**Action item**
In the listing below, find the line with "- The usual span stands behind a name" and copy every line from there up to and including the line with "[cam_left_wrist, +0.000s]", exactly and without pictures.

··· Records for the exercise

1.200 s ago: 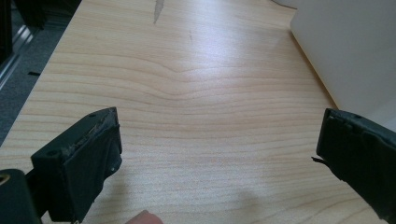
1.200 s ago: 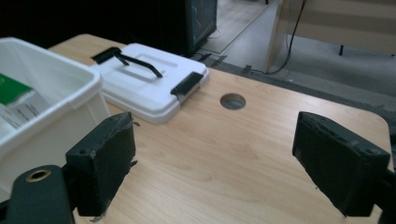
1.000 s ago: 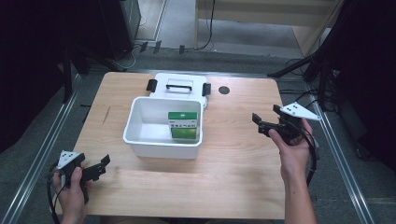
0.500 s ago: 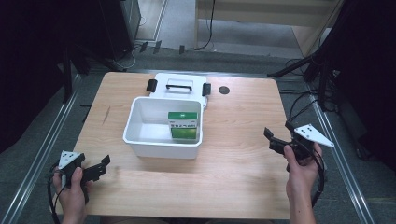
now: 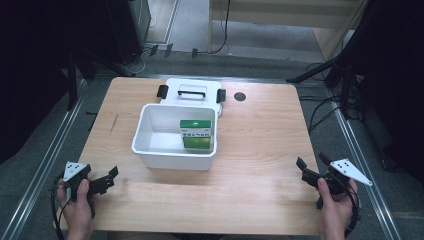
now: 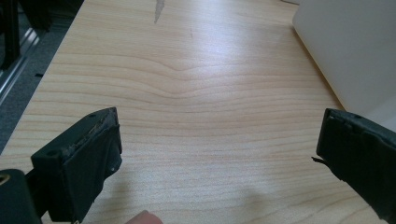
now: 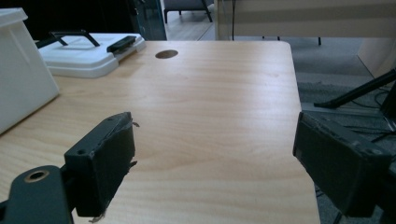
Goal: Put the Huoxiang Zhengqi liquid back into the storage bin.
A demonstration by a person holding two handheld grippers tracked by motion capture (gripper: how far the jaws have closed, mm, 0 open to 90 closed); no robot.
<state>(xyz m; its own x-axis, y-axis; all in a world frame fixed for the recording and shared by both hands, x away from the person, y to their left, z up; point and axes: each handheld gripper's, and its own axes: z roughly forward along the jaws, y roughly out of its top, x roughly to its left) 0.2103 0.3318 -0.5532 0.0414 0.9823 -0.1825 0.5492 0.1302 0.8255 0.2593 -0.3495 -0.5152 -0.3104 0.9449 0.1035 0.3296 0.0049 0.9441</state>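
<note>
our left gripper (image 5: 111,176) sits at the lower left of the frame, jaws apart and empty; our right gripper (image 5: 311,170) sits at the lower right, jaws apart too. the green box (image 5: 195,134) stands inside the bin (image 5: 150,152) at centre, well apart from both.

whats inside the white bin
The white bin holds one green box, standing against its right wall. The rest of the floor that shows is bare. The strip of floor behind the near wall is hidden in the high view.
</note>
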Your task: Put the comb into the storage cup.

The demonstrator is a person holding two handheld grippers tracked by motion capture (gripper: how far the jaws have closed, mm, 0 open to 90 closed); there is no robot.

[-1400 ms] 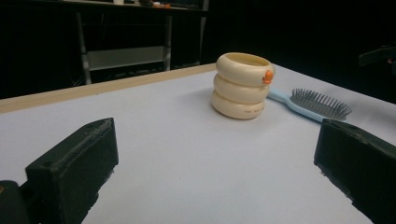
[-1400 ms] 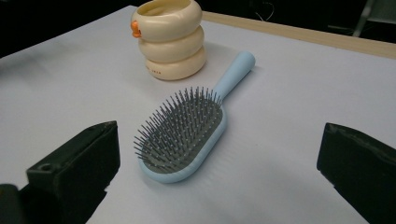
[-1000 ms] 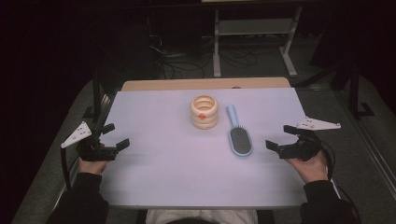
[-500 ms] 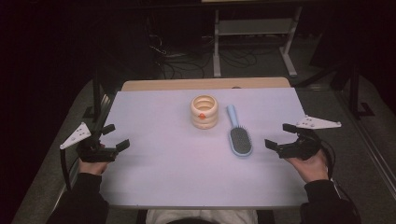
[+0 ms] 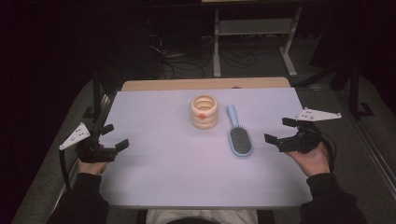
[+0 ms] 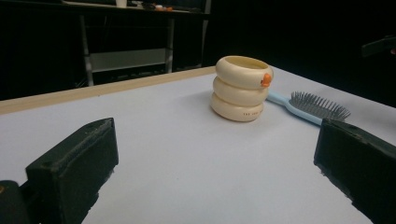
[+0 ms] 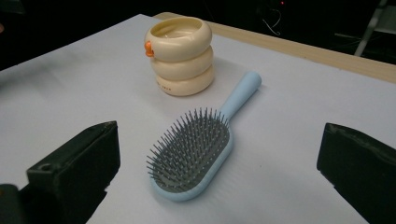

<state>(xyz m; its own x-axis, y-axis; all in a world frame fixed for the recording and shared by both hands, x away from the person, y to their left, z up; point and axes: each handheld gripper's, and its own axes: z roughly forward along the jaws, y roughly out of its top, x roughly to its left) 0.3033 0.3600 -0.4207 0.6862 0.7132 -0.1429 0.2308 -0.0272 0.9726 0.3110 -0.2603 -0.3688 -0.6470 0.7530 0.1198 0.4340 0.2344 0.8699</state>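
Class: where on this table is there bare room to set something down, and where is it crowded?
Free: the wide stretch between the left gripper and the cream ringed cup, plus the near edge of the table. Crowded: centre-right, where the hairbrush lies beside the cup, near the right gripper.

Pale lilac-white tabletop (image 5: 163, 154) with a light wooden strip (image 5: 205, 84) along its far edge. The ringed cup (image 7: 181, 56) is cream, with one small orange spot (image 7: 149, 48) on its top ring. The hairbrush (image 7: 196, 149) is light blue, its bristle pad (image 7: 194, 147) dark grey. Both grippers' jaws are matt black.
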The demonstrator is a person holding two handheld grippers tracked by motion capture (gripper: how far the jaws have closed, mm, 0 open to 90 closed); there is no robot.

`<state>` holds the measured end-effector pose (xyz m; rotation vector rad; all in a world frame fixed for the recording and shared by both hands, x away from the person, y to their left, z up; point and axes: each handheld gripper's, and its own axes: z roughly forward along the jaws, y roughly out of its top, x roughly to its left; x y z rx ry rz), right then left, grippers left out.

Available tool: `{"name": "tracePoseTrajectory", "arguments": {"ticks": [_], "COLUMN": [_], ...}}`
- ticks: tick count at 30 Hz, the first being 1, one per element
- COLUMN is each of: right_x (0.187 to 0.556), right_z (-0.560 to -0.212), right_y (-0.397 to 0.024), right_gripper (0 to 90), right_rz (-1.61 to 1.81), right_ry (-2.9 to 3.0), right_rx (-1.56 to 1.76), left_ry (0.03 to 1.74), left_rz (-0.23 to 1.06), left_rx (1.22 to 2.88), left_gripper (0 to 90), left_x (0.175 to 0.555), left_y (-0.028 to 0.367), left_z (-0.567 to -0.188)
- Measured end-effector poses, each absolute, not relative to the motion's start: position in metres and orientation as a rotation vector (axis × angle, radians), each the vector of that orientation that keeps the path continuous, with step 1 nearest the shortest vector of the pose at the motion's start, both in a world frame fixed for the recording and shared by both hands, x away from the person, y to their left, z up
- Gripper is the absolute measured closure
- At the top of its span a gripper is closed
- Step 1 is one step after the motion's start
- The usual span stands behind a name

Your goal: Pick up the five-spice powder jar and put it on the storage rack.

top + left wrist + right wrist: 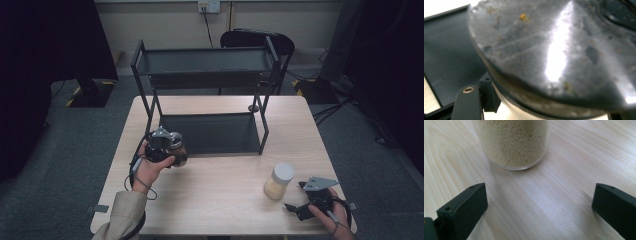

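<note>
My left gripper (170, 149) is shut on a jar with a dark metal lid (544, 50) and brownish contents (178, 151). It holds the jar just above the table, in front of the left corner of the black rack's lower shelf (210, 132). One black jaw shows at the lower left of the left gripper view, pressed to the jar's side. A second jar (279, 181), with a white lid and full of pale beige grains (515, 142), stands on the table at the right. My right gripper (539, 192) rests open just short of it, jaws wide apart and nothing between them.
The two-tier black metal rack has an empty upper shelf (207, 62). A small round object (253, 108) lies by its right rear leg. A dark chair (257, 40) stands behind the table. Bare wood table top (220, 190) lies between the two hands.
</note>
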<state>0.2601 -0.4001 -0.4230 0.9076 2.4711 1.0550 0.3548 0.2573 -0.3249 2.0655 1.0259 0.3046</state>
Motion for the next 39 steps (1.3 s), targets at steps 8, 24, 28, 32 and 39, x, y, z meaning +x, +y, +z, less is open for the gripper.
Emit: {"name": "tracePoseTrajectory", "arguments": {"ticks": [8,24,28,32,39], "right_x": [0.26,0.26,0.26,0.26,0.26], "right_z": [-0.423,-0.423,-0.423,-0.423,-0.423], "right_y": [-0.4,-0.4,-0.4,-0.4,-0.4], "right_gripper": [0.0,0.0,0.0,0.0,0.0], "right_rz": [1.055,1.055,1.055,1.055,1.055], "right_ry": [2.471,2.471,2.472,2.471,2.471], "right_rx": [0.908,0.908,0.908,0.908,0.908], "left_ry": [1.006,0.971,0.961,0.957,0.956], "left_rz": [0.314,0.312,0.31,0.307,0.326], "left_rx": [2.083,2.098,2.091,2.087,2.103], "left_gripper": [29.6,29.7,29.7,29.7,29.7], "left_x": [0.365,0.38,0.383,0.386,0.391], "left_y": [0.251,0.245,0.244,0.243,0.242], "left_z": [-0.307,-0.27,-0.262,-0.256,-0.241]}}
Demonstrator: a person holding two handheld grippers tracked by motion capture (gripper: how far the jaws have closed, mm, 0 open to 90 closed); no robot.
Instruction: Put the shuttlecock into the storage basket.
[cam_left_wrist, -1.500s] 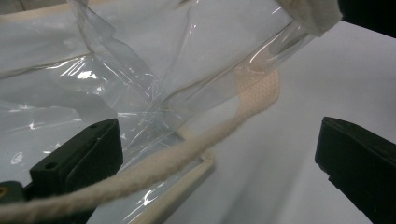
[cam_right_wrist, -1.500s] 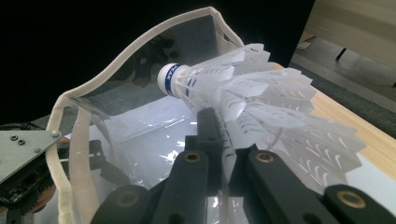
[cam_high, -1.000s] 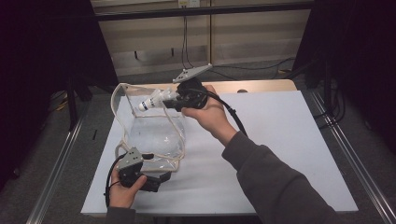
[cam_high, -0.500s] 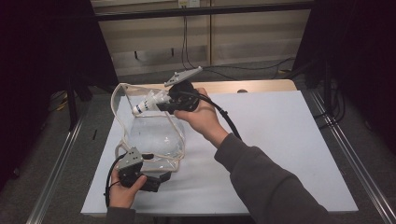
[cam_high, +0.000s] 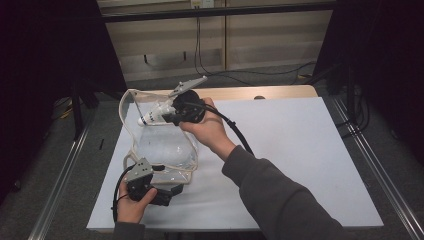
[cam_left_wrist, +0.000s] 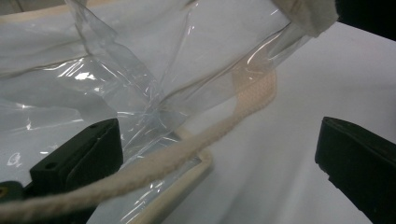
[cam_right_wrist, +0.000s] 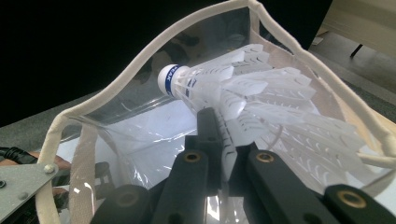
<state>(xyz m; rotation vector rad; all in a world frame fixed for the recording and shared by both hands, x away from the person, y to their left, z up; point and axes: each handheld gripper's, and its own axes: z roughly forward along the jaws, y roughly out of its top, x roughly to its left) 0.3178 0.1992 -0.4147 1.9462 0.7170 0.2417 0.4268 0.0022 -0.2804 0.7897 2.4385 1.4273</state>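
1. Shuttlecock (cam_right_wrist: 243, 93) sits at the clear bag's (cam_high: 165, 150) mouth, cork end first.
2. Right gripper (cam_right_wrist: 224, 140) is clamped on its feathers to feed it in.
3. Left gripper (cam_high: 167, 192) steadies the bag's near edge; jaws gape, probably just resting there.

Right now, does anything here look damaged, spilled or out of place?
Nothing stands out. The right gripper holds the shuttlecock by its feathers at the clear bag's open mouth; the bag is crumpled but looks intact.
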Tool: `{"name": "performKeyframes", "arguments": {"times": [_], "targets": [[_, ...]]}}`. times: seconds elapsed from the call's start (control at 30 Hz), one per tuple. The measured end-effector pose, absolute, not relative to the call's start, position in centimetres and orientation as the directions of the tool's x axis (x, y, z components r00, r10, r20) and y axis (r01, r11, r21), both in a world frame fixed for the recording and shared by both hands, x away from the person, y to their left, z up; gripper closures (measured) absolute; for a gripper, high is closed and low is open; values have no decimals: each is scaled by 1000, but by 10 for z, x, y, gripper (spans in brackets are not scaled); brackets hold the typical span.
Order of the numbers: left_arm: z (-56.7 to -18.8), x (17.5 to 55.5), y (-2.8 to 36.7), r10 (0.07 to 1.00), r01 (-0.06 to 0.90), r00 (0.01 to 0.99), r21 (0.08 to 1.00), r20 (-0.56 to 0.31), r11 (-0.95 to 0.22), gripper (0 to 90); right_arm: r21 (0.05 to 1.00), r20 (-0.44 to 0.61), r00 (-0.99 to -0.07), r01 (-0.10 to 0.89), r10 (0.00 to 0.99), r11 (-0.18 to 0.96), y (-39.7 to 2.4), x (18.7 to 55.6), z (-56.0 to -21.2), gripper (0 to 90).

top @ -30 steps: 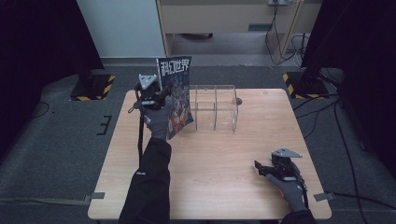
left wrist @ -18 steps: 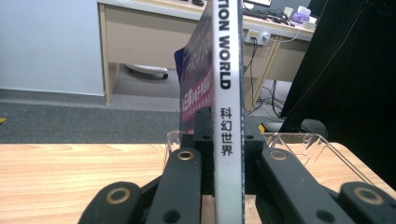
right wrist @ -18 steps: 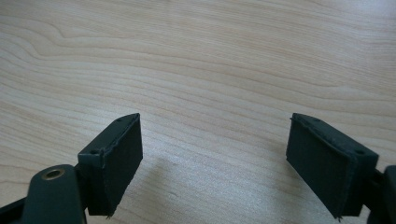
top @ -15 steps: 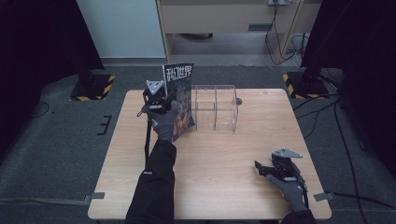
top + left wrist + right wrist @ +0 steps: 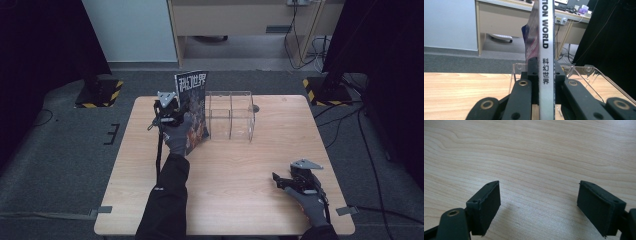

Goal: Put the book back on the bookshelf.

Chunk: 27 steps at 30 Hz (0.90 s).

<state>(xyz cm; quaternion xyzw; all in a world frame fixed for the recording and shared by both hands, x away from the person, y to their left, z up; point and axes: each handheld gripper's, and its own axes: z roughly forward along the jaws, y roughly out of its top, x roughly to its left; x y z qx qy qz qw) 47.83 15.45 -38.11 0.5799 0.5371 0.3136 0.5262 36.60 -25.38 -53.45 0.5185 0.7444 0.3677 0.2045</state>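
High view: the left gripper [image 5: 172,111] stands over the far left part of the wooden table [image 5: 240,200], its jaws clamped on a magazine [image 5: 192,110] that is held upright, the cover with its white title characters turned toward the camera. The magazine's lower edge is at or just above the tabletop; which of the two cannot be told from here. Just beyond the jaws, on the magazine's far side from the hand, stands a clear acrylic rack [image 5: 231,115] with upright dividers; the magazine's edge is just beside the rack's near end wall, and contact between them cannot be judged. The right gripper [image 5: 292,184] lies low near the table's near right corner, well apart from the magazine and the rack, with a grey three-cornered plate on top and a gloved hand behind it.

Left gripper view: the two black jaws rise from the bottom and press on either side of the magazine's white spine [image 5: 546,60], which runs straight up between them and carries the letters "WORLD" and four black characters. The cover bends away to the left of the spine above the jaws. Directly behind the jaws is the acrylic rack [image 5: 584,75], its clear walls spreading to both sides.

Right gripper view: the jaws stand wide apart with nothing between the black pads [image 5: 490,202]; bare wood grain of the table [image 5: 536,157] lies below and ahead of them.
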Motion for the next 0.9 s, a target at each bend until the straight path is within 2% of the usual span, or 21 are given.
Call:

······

**Output**
- The usual span stands behind a name

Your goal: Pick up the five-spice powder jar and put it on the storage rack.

top + left wrist + right wrist: 

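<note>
My left gripper (170, 149) is shut on a jar with a dark metal lid (544, 50) and brownish contents (178, 151). It holds the jar just above the table, in front of the left corner of the black rack's lower shelf (210, 132). One black jaw shows at the lower left of the left gripper view, pressed to the jar's side. A second jar (279, 181), with a white lid and full of pale beige grains (515, 142), stands on the table at the right. My right gripper (539, 192) rests open just short of it, jaws wide apart and nothing between them.
The two-tier black metal rack has an empty upper shelf (207, 62). A small round object (253, 108) lies by its right rear leg. A dark chair (257, 40) stands behind the table. Bare wood table top (220, 190) lies between the two hands.
</note>
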<state>0.2601 -0.4001 -0.4230 0.9076 2.4711 1.0550 0.3548 0.2573 -0.3249 2.0655 1.0259 0.3046</state>
Motion for the next 39 steps (1.3 s), targets at steps 8, 24, 28, 32 and 39, x, y, z meaning +x, +y, +z, less is open for the gripper.
Emit: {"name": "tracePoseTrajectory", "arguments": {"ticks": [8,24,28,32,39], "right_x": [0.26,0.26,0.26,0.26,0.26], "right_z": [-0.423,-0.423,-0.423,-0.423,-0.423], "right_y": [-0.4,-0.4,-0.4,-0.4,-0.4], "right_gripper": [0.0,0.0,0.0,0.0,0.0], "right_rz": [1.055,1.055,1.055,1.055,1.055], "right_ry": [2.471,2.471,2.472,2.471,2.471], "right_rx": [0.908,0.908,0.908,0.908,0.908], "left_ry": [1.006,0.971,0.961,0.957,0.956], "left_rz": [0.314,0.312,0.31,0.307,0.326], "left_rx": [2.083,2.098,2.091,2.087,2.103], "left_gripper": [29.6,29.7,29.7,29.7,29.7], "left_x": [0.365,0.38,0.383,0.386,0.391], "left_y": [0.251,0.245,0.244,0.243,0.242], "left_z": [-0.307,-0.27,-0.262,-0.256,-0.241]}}
Demonstrator: a person holding two handheld grippers tracked by motion capture (gripper: how far the jaws have closed, mm, 0 open to 90 closed); no robot.
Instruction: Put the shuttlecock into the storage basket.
[cam_left_wrist, -1.500s] 
[cam_right_wrist, -1.500s] 
[cam_high, -1.000s] 
[cam_high, -0.500s] 
[cam_high, +0.000s] 
[cam_left_wrist, +0.000s] 

This output is complete.